Mekkeli hanımların evlerinde öğrendiği bilgileri kendi ev halkı ile paylaşmaya başlar ancak bu bilgileri vaaz verir gibi aktarmaz bilakis hayatın günlük seyri içinde eriterek öğretir. Sümeyra Hatun (ranha) her gün sofra başında da Efendimiz (sav)’in konuşulmasını sağlayarak evlatlarına Peygamber sevgisini aşılamıştır. Bu şekilde yetişen Sümeyra (ranha)’nın evlatları Avf, Muaz ve Muavviz de annesinden görerek Efendimiz(sav)’i çocuk yaşta sevmeye ve ona hasret duymaya başlarlar. Hicret'in ikinci yılına gelindiğinde Bedir için asker çağrılıyordu. Bunu duyan Sümeyra Hatun (ranha)'nın üç yiğidi de bu iş için can atıyordu, küçük yaşta olmalarına rağmen parmak uçlarına basıp boylarını büyük göstererek orduya seçiliyorlar. Bundan sonra üç kardeşin tek bir hedefi vardır: Peygamber Efendimiz(sav)’in en azılı düşmanı olan Ebu Cehil'i bulup öldürmek. Ancak Ebu Cehi’i tanımayan bu üç genç Abdurrahman Bin Avf (ra)’ın yanına gelerek onun kim olduğunu sorar. Bundan sonrasını Aburrahman Bin Avf (ra) anlatıyor: “Bir de baktım, Ebu Cehil, atının üzerinde yanında adamları, başında kırmızı bir sarığı savaş meydanın ortasında duruyor. Elimi uzatarak: ‘Gençler! İşte aradığınız adam şu başında kırmızı sarık olan adam.’ dedim. Daha ben elimi aşağıya indirmemiştim ki o gençler, küheylanlar gibi Ebu Cehil’in etrafını sardılar ve kılıçları ile onu atının üzerinden indirmeye çalıştılar.” Ağabeyleri Avf orada şehit olsa da hedeflerini gerçekleştiren bu gençler annesine iki müjde ile gittiler. Hem ağabeylerinin şehit olduğu haberini verdiler hem de Peygamber Efendimiz (sav)’in düşmanını öldürdüklerini müjdelediler. Sümeyra (ranha)’nın yetiştirdiği gençlerden de ancak bu beklenirdi!
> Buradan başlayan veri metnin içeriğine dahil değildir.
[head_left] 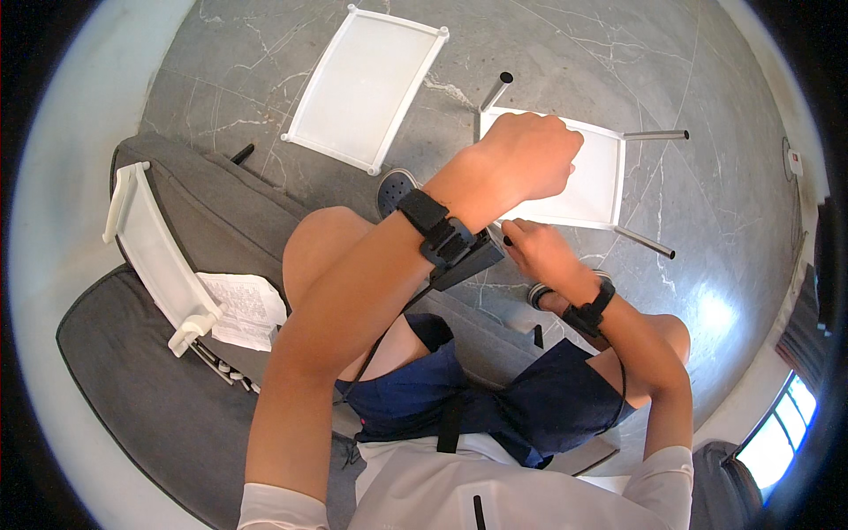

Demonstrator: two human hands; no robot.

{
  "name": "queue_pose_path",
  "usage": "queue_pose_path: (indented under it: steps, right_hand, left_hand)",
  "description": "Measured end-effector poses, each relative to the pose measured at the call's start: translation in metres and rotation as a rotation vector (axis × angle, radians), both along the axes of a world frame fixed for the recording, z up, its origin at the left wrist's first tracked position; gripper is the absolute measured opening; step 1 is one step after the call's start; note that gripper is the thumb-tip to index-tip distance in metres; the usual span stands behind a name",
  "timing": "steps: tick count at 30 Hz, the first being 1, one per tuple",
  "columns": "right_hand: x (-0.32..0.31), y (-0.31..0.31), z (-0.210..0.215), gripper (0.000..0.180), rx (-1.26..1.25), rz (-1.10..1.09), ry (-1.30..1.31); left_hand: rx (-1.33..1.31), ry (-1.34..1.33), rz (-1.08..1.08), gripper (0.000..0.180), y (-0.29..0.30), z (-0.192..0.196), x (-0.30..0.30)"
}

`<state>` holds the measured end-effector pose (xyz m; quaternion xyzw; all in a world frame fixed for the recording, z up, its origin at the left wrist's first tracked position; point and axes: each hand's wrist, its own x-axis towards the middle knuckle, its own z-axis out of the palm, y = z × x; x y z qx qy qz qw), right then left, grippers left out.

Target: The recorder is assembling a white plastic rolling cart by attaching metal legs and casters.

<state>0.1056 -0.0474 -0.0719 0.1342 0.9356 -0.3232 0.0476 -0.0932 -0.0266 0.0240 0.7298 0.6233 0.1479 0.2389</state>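
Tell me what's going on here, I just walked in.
Someone on a grey sofa is bent over a white panel with metal tubes at three visible corners. Their left hand is curled above it, any grip hidden; their right hand holds a dark-tipped piece near its closest corner. A second white panel lies on the floor; a third rests on the sofa beside some paper.

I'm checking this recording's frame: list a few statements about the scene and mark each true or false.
1. In this view, the left hand overlaps a white panel with metal tubes. True.
2. The paper lies on the floor. False: it lies on the grey sofa.
3. Each forearm wears a black strap. True.
4. The shorts are red. False: they are dark blue.
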Motion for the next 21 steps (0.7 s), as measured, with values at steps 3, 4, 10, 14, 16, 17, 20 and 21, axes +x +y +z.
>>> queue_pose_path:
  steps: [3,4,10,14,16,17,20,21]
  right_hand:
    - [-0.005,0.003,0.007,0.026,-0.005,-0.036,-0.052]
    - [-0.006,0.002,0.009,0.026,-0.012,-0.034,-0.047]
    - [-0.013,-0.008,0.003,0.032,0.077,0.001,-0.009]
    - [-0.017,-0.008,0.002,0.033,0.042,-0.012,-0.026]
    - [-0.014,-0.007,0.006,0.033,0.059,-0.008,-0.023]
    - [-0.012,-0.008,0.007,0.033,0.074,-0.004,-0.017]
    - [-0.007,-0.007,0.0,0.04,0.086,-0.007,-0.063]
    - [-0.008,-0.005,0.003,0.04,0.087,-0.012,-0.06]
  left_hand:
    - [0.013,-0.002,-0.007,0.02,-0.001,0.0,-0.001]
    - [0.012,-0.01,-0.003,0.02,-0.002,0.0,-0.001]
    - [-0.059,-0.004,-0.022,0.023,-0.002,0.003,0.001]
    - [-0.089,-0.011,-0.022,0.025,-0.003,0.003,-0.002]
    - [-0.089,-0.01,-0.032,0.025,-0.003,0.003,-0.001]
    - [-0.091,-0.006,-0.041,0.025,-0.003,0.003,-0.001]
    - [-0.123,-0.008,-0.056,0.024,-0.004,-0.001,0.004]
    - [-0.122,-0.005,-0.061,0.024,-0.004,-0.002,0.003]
Hicretin 3. yılı Mekke… Bedir’in intikamını almak için üç bin kişilik ordu ile Medine’ye gelinince Efendimiz (sav) de yedi yüz askeriyle Uhud dağının eteklerine yerleşir. O mübarek ordunun içine Sümeyra (ranha)’nın hanesinden de dört kişi katılır. Babası, eşi ve Bedir’de gazi olan iki oğlu Muaz ile Muavviz. Sümeyra (ranha) bu yiğitleri gönderirken onlara şöyle der: “Siz gidin Uhud’un meydanında canlarınızı verin; ama Efendimiz (sav)’e bir şey olmasın. Eğer siz sağ olarak gelir de O’na bir şey olursa vallahi sizleri eve almam. Siz, Efendimiz (sav)’i koruma adına kendi canlarınızı O’na feda edeceksiniz!” Ve öyle de olur, Uhud meydanında Peygamber Efendimiz (sav)’in yolunda niceleri gibi onlar da şehitlik makamına kavuşur. Savaşın kızıştığı bir zamanda İbn Kamia, Musab Bin Umeyr (ra)’ı Efendimiz (sav)’e benzeterek öldürmeye çalışır ve o anda bir ses yükselir: “Muhammed öldü, Muhammed'i öldürdüm!” Bu sesle sarsılan Uhud'un feryatları Medine sokaklarına da ulaşır. Haberi duyar duymaz Uhud meydanına koşanlardan biri de elbette Sümeyra Hatun (ranha)’dır. Her yönüyle bize örnek olduğu gibi bu davranışı ile de şu Nebevi mesajı hatırlatır:

“Sizden biriniz beni annesinden, babasından, çocuklarından ve bütün insanlardan daha çok sevmedikçe tam iman etmiş olamaz.” (Buhari, Sahih, İman, 2/8)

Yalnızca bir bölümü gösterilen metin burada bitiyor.